Big Brother’s Heel

Big Brother’s Heel
Media rights have come full circle. Three decades of relative freedom are over. We are well and truly shackled. Consider.

For four decades after independence, from 1947-1988, the media was, in Zamir Niazi’s immortal word, “in chains”. During the decades of dictatorship under Generals Ayub Khan and Zia ul Haq or under Z A Bhutto’s autocracy, Pakistanis were compelled to tune into BBC Radio to know what was happening in their country.

But after the fall of General Zia in 1988, democratic elections were ordered and a caretaker government amended the Print and Publications Ordinance of 1962 and freed the print media.

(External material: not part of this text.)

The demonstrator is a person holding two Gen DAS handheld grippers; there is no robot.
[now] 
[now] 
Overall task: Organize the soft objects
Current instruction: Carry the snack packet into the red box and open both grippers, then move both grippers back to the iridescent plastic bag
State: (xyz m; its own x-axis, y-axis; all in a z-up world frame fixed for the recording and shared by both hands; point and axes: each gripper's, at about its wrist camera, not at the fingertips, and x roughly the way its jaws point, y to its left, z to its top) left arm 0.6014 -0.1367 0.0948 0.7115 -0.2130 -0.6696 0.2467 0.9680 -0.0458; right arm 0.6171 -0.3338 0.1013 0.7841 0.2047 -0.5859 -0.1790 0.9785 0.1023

Benazir Bhutto didn’t warm to criticism in her first regime from 1988-1990 but learnt to live and let live, as she put it, “in the din of democracy”. Nawaz Sharif was inclined to be less tolerant from 1990-1993 but generally didn’t kick the media about. While Ms Bhutto remained true to democratic form in her second term from 1993-1996, Mr Sharif’s “heavy mandate” in 1997 went to his head and he started to get tough with dissenting voices in the media. Both were wary of allowing the print media to venture into the electronic age.

Then General Pervez Musharraf became a darling of the media in the early 2000s when he opened the floodgates of TV licensing and lapped up media compliments for being a hybrid democrat who had got rid of a budding “Amir ul Momineen”. A hundred TV channels bloomed. The media promoted the good general’s government and all was hunky-dory, until he made the fatal mistake of rounding on a maverick judge and lit a prairie fire. The media that he had freed now turned on him and turfed him out.

Asif Zardari’s regime (2008-13) was very tolerant even though the media was very sharp. So was Nawaz Sharif’s (2013-2018) even though he lost his job, thanks to Panamagate scooped by the media.

But one important development in the media was already becoming evident in the last decade – corporatization. Increasingly, big business was seizing control of print and electronic organs and beginning to downgrade journalistic ethics, standards and independence at the altar of vested corporate economic and political interests. One unfortunate consequence of this development was the ease afforded to the Miltablishment to make inroads into the media and influence its editorial policies on the pretext of the patriotic “national interest”. Democratically elected popular civilian governments were now subjected to Miltablishment pressure and criticism via the popular media when they ran afoul of it. This began during the Zardari tenure and acquired sinister proportions during the last Sharif regime.

The Miltablishment has changed over the years. Its rank and file are more intrusive, more aggressive, more self-righteous than ever before. This is part of the “nationalistic” anti-liberal status quo wave sweeping across the Millennial globe. One consequence is that the ISPR has started to loom larger than life. After General Musharraf’s exit, its DG was upgraded from the rank of a serving Brigadier to a Major-General. Its HQ was rebuilt and modernized. It was flushed with funds. Its scope and mission statement was enlarged. The DG’s press statements, conferences and tweets were now splashed across the front end of the news cycle. Millennial reporters and TV anchors tripped over themselves to showcase their “patriotic” credentials and consolidate their jobs with business bosses. The elected leaders in government were subjected to a barrage of hostile media fire. Their inefficiency and corruption – notions rooted in the training and ethos of the Miltablishment – became the buzzwords of the new media to besiege the democratic process.

Everyone knows that the elevation of Imran Khan and Millennial-backed PTI is owed in great measure to the tactical and strategic policies of the new Millennial Miltablishment. Now we are reaping the fruits of this unholy political alliance.

PEMRA was supposed to be an independent media watchdog. Now it has become a potent anti-media weapon in the hands of the Miltablishment-Government. The cable operators in the private sector were expected to be business-neutral. Now they are only an unknown phone call away from blocking channels. Social media thought it could function freely in the rarefied space of the Worldwide Web. But Twitter, Facebook and Instagram are routinely petitioned by the PTI government to take down hostile voices. Sometimes social media critics are “disappeared” to teach everyone a lesson. Now plain clothed agents have taken to visiting journalists and advising them to behave, or else. More ominously, prominent journalists are being accused of being “unpatriotic” and cases of “treasonable” behavior are being lodged in police stations across the country. Media owners are sacking “troublesome” journalists and anchors, even going so far as to ban some of them from tweeting opinion from their personal social media platforms. Journalists’ protests are routinely blacked out by their own organs.

The judiciary is not affording any relief. Even the mighty BBC has been sent packing.

Pakistan’s “democracy” is now firmly situated in George Orwellistan. We are under the heel of Big Brother.

Najam Aziz Sethi is a Pakistani journalist, businessman who is also the founder of The Friday Times and Vanguard Books. Previously, as an administrator, he served as Chairman of Pakistan Cricket Board, caretaker Federal Minister of Pakistan and Chief Minister of Punjab, Pakistan.